In a previous study (Galie et al. 2013), adult rat CMs plated on 255 kPa substrates demonstrated stiffness‐specific transcription patterns of actinin, integrins and vinculin. These CMs demonstrated modest decreases in shortening and relaxation rates relative to those at lower stiffnesses more representative of nativ physiology, although not nearly to the degree of the CMs from stiff substrates in the study by van Deel et al. (2017). In the latter study, CMs plated on 100 kPa for 48 h and then detached tended to decrease by ca 25% in Ca2+ amplitudes; this was not mirrored when the CMs remained adhered to their substrate of similarly superphysiological stiffness for Ca2+ measurement (Galie et al. 2013). This discrepancy supports the hypothesis that rapid changes in NO signalling may be confounding the physiological changes observed.
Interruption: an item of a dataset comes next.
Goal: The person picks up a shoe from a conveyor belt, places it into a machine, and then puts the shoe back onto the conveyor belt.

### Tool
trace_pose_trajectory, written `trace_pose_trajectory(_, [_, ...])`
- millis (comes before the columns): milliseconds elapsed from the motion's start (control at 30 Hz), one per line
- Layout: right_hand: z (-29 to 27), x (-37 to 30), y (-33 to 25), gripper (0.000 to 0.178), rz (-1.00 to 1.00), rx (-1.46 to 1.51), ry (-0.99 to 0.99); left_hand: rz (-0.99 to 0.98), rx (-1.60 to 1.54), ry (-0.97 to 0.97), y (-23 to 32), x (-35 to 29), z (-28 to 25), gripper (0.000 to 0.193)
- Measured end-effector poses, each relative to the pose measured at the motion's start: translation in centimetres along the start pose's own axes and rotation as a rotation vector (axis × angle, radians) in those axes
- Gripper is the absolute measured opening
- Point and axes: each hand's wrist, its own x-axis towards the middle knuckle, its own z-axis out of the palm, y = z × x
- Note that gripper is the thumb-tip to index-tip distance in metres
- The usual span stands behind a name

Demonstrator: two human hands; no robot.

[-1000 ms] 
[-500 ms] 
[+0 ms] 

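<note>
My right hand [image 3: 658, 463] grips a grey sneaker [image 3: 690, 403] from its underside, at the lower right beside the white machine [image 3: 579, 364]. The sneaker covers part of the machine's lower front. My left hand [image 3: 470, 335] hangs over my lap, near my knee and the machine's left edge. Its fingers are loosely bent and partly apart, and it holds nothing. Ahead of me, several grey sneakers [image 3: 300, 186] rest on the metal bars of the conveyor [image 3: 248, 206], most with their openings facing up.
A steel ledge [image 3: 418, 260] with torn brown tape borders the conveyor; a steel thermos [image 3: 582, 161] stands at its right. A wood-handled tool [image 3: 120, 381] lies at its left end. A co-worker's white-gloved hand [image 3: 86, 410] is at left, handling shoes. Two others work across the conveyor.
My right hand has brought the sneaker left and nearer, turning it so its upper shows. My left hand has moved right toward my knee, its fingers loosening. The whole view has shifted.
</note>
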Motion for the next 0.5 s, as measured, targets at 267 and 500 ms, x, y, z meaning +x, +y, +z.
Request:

One of the driving forces of this research was the development of a modality to assess CM contractility independent of passive inhibition by the surface to which the cells are currently attached. However, the model at hand is likely to induce unwanted physiological responses in the form of sensitive and rapid changes to NO signalling. Pharmacological inhibition of this pathway may be a method of overcoming these challenges, as may be genetic or siRNA workarounds. Regardless of these difficulties, with further development this research will certainly inspire improvements to the system in question and lead to greater physiological understanding. van Deel et al. (2017) have demonstrated robust, viable CMs that can endure significant handling, as well as a model of dynamic mechanical influence which may prove vital in further investigation of CM contractile physiology and pathology.

Additional information

Competing interests

None reported.

Author contributions

Both authors contributed equally to the writing of the manuscript. Both authors have approved the final version of the manuscript and agree to be accountable for all aspects of the work. All persons designated as authors qualify for authorship, and all those who qualify for authorship are listed.

Funding

N.I.C. was supported by the NSERC Vanier program and a C. David Naylor University Fellowship Endowed by a Gift from the Arthur L. Irving Foundation. X.A.L. was supported by a Heart and Stroke Richard Lewar Centre for Excellence/HSBC Future Research Leaders Internship and a Ted Rogers Centre for Heart Research Scholarship.

Acknowledgements

The authors wish to acknowledge the relevant articles that could not be cited due to space limitations, and Mr Sina Hadipour‐Lakmehsari for constructive discussion.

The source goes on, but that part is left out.